THE TASK: Setting pictures aside, output exactly the lines from the start of the records to the line with "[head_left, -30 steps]", that line included.

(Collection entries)
:::

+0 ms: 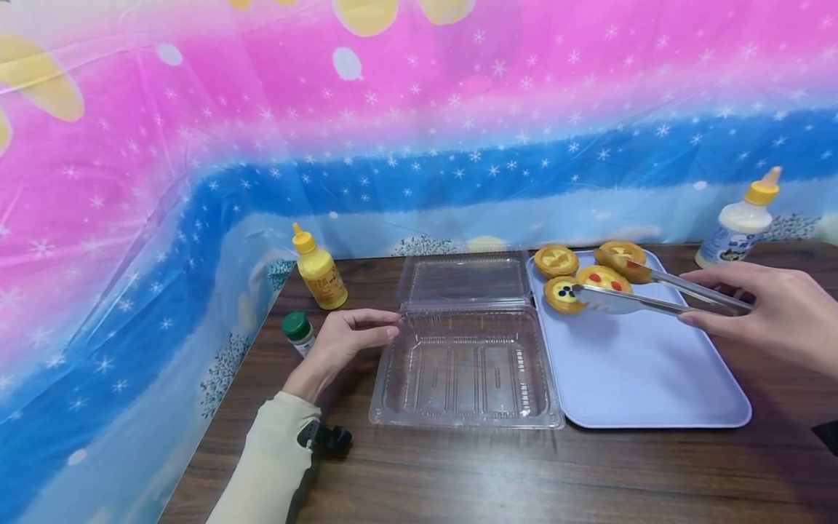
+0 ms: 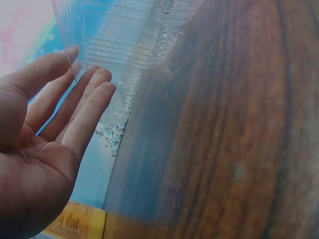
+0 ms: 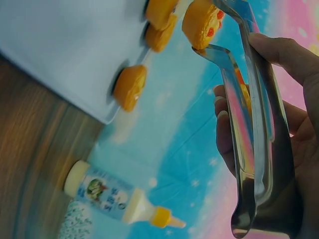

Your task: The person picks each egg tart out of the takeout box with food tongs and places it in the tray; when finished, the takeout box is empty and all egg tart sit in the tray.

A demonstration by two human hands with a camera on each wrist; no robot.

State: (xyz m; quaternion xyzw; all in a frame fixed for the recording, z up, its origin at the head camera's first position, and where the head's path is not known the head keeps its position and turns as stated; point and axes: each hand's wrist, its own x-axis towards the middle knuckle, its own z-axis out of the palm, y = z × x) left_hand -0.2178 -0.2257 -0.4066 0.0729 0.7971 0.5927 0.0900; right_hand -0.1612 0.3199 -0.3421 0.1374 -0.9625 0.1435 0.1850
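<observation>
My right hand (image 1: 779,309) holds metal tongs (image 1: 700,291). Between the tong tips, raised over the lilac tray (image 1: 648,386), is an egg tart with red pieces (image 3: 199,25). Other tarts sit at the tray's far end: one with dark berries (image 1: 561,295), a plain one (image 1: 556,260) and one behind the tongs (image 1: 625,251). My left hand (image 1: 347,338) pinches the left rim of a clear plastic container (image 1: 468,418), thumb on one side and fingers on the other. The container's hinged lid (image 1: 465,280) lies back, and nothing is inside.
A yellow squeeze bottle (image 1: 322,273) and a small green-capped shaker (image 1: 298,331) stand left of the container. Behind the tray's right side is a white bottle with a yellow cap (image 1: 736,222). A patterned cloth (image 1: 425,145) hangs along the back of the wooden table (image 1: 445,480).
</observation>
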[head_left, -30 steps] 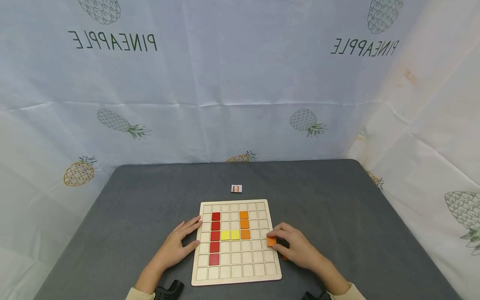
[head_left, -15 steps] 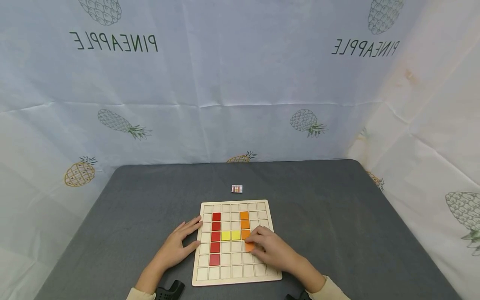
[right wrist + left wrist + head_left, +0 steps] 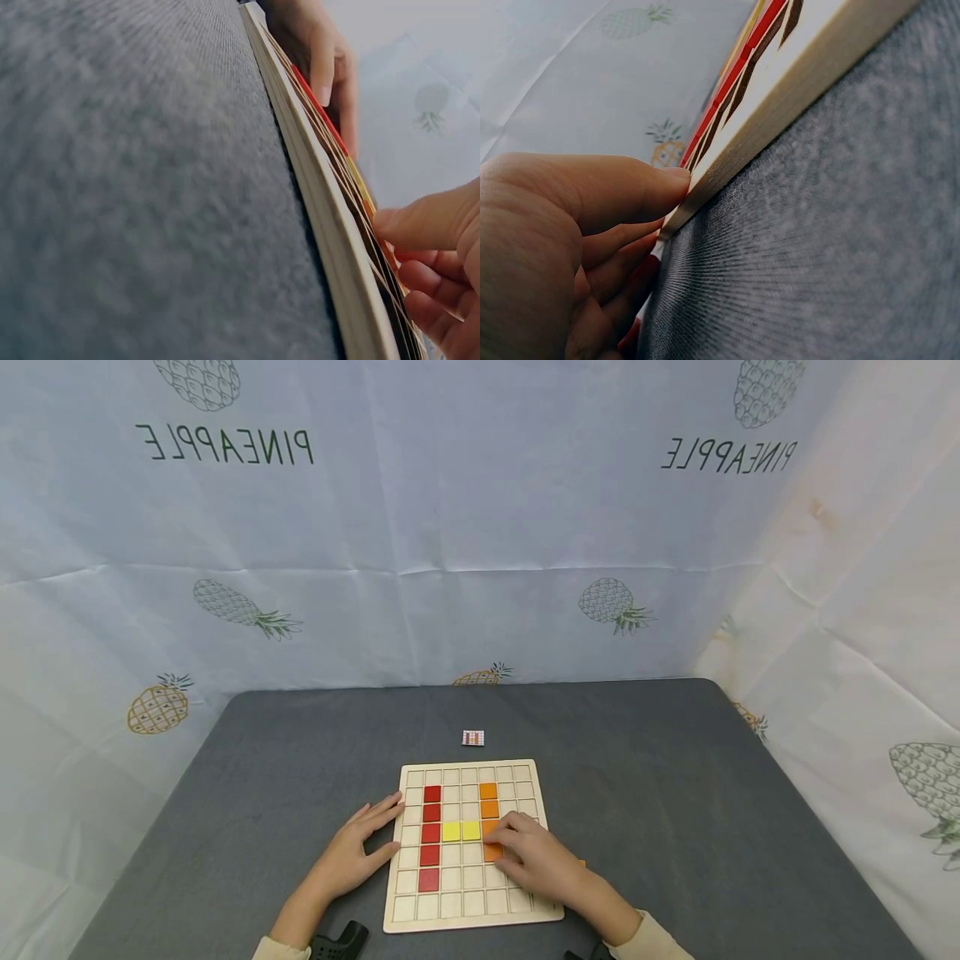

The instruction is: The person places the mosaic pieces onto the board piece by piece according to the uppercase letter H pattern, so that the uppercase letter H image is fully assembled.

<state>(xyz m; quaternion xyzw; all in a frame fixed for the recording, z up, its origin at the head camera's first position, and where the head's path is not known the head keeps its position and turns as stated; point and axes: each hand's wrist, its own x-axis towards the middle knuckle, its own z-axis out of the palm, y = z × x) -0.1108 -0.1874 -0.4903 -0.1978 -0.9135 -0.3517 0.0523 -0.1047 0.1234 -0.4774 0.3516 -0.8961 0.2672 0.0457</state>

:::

ANSWER SECTION:
+0 ms: 
+0 ms: 
+0 ms: 

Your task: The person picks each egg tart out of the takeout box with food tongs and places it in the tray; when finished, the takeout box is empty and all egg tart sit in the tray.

A demonstration by two human hands with a camera on each wrist; no robot.

State: (xyz m; quaternion xyzw; all in a frame fixed for the recording, z up, its origin at the head camera's first position, and where the head's path is not known the head keeps its position and turns as stated; point and axes: each hand's wrist, its own x-axis towards the middle knuckle, its own z-axis out of the palm, y = z × x) left_hand -0.2178 -0.2257 -0.4066 0.0729 0.7971 0.5927 0.0900; right_hand -0.1612 0.3199 -0.3421 0.1374 -0.9625 0.1435 0.1850
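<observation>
My right hand (image 1: 779,309) holds metal tongs (image 1: 700,291). Between the tong tips, raised over the lilac tray (image 1: 648,386), is an egg tart with red pieces (image 3: 199,25). Other tarts sit at the tray's far end: one with dark berries (image 1: 561,295), a plain one (image 1: 556,260) and one behind the tongs (image 1: 625,251). My left hand (image 1: 347,338) pinches the left rim of a clear plastic container (image 1: 468,418), thumb on one side and fingers on the other. The container's hinged lid (image 1: 465,280) lies back, and nothing is inside.
A yellow squeeze bottle (image 1: 322,273) and a small green-capped shaker (image 1: 298,331) stand left of the container. Behind the tray's right side is a white bottle with a yellow cap (image 1: 736,222). A patterned cloth (image 1: 425,145) hangs along the back of the wooden table (image 1: 445,480).
</observation>
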[head_left, -30 steps] 

With that, the exercise is complete.